Task goal:
Every line of the data below needs to be reproduced exactly.

Raw data:
Start of Block
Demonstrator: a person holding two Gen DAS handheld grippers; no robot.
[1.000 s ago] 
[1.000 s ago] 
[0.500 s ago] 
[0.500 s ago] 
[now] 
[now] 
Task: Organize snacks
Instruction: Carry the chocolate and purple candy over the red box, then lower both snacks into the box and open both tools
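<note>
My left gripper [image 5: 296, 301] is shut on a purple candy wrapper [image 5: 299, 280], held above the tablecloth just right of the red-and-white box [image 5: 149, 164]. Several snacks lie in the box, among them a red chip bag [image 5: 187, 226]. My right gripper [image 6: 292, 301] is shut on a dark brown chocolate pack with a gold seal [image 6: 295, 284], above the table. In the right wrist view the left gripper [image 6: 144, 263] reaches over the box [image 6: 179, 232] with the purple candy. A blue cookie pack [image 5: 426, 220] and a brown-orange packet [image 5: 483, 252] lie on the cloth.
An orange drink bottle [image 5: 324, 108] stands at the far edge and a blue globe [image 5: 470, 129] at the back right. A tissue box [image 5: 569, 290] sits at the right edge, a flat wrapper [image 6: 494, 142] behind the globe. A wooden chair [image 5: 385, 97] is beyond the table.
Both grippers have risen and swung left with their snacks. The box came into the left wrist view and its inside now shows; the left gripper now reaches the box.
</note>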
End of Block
Task solution:
Demonstrator: a person holding two Gen DAS handheld grippers; no robot.
[1.000 s ago] 
[1.000 s ago] 
[0.500 s ago] 
[0.500 s ago] 
[now] 
[now] 
Task: Organize snacks
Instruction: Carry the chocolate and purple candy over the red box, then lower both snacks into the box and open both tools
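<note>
My left gripper [image 5: 296, 301] is shut on a purple candy wrapper [image 5: 299, 280], held above the tablecloth just right of the red-and-white box [image 5: 149, 164]. Several snacks lie in the box, among them a red chip bag [image 5: 187, 226]. My right gripper [image 6: 292, 301] is shut on a dark brown chocolate pack with a gold seal [image 6: 295, 284], above the table. In the right wrist view the left gripper [image 6: 144, 263] reaches over the box [image 6: 179, 232] with the purple candy. A blue cookie pack [image 5: 426, 220] and a brown-orange packet [image 5: 483, 252] lie on the cloth.
An orange drink bottle [image 5: 324, 108] stands at the far edge and a blue globe [image 5: 470, 129] at the back right. A tissue box [image 5: 569, 290] sits at the right edge, a flat wrapper [image 6: 494, 142] behind the globe. A wooden chair [image 5: 385, 97] is beyond the table.
Both grippers have risen and swung left with their snacks. The box came into the left wrist view and its inside now shows; the left gripper now reaches the box.
</note>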

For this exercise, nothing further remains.